Take-Two Interactive CEO Strauss Zelnick has effectively said that the company is going for broke to market Grand Theft Auto 6 and get it in front of as many eyes as possible - not that the company is ever going to go bankrupt as soon as the next Grand Theft Auto game hits the storeshelves, but that's what all of this serves in the end anyway.
A few days after confirming that GTA 6 marketing starts this summer, the ever-supportive CEO sat down with CNBC's Jim Cramer to explain how the company plans to market the biggest entertainment release of all time. His answer? Very carefully, and with a lot of money. "The marketing has to be delicate," Zelnick told Cramer. "It has to feel like this is real. We're not selling hamburgers. We're selling this unique art form."

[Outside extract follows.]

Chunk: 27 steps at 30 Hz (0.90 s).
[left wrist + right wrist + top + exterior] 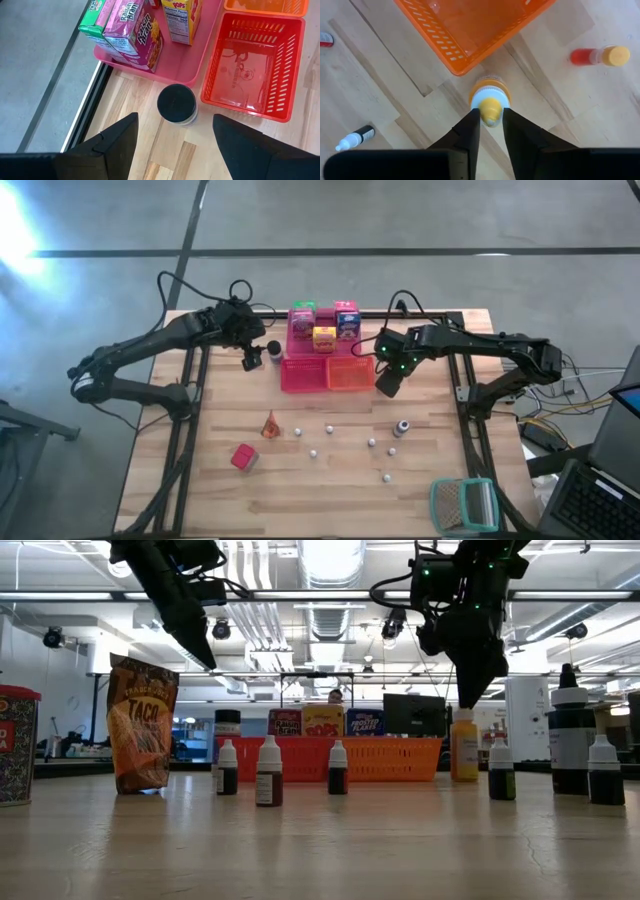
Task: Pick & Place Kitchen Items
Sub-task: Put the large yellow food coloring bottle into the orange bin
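An orange bottle with a yellow cap stands upright on the table beside the orange basket. My right gripper points down over it, shut on its cap; the low view shows the gripper just atop the bottle. My left gripper hangs open above a black-lidded jar, which stands beside the pink tray of cartons. In the high view, the left gripper is at the far left and the right gripper at the far right. My right gripper pinches the yellow cap's tip between its two fingers, only at their free ends. The fingers come from above, pointing down. The bottle stands upright with its base on the table.
A red basket sits next to the orange one. Small dropper bottles are scattered over the table's middle, with a taco bag and a red tin near left. A teal-framed mesh thing lies at the near right corner.
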Each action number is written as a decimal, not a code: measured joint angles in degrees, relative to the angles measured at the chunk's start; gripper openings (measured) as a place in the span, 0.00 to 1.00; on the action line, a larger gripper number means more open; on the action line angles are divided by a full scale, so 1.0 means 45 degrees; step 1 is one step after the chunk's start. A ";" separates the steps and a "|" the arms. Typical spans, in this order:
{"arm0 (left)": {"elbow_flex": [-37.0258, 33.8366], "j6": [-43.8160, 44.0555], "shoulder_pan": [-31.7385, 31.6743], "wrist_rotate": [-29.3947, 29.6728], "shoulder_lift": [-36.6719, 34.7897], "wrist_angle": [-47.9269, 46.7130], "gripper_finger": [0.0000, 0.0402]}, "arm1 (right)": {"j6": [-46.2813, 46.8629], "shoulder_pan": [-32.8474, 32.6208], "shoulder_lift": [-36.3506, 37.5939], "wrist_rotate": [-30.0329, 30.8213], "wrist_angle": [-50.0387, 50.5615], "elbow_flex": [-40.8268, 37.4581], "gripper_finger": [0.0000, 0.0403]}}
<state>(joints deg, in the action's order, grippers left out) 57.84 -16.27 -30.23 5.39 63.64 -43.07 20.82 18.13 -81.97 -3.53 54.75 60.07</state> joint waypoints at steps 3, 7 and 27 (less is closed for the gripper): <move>-0.0001 0.0000 0.0001 0.0000 0.0000 0.0001 0.65 | 0.0002 0.0000 0.0000 0.0000 0.0008 0.0000 0.26; -0.0002 0.0000 0.0000 0.0000 0.0000 0.0003 0.65 | 0.0044 0.0000 0.0000 0.0005 0.0062 0.0035 0.30; 0.0000 0.0000 -0.0002 0.0000 0.0000 0.0001 0.65 | 0.0009 0.0000 0.0005 0.0141 -0.0370 0.0049 0.24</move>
<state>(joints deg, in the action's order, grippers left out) 57.84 -16.27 -30.23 5.39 63.64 -43.06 20.86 18.13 -81.95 -2.90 53.08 60.29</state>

Zelnick is essentially saying that, given the anticipation for GTA 6, Take-Two needs to exercise caution. They can't just slap ads on buses and call it a day, though we're pretty sure that'll happen, too. Why? Because this isn't a fast food product competing for your lunch money. It's a cultural phenomenon that people have been waiting for over a decade.
During Take-Two's Q3 FY2026 earnings call, an investor asked how much marketing GTA 6 actually needs, given that it's already the most anticipated game in history, one that he himself described as a game that will set a new "creative benchmark" for the entertainment industry.
Zelnick's response was characteristically verbose but boiled down to this: "We are very fortunate that the consumer anticipation for GTA 6 is huge. And one does have to be judicious with how one markets such an extraordinary product. Rest assured, I think you'll be pretty astonished by the creativity that Rockstar's marketing team brings to consumers in the coming months."
Zelnick also dropped this gem during the earnings call: "We are in the business of eating red meat for breakfast. I think we'll be having a lot more red meat in the coming months." Which is either a bizarre metaphor for aggressive business practices or proof that Take-Two's CEO has been spending too much time around Wall Street types who talk like cartoon villains.
Translation: we're going to spend an absurd amount of money on marketing, and it's going to be everywhere you look starting this summer. Either way, the message is clear: Take-Two isn't satisfied with just a guaranteed payday. They want a cultural heist in the form of GTA 6 dominating the conversation in a way that even Grand Theft Auto V and its record-breaking launch will pale in comparison to.
The reason Zelnick is so confident about all this marketing is that they've already spent the money. During his CNBC interview, Zelnick pointed out that Take-Two doesn't commit marketing dollars unless they're certain about a release date. "We have marketing beats coming this summer, and we don't spend money on marketing until we're pretty close to release," he said. "We obviously track the progress daily of everything we do."
If Take-Two is already coordinating with agencies, planning media buys and preparing creative assets, that suggests they're confident enough to risk millions of dollars on the assumption that November 19 actually happens. That's the strongest signal yet that Take-Two believes the date is real. Zelnick's "not selling hamburgers" comment is particularly telling. Take-Two wants GTA 6 to feel like an event. They want it to be the kind of thing people plan their schedules around, take time off work for, and talk about for months afterward.
Which, to be fair, is exactly what happened with GTA V in 2013. That game made $1 billion in its first three days and went on to sell over 225 million copies. Analysts are predicting GTA 6 could sell 20 million copies in its first 24 hours and generate $7.6 billion within 60 days. Those are numbers that dwarf most blockbuster movie releases, which is probably why Zelnick keeps calling it an "art form" instead of just a video game.
For now, all we can do is wait for the summer and see if Zelnick's promises about "astonishing" marketing actually deliver. If the past two years have taught us anything, it's that Take-Two is very good at talking about GTA 6 and considerably less good at actually showing it. With November 19 less than ten months away and millions of dollars already committed to marketing, the time for talk is running out.
Either Rockstar delivers, or Zelnick is going to have to explain to investors why they spent all that money on nothingburgers, after all.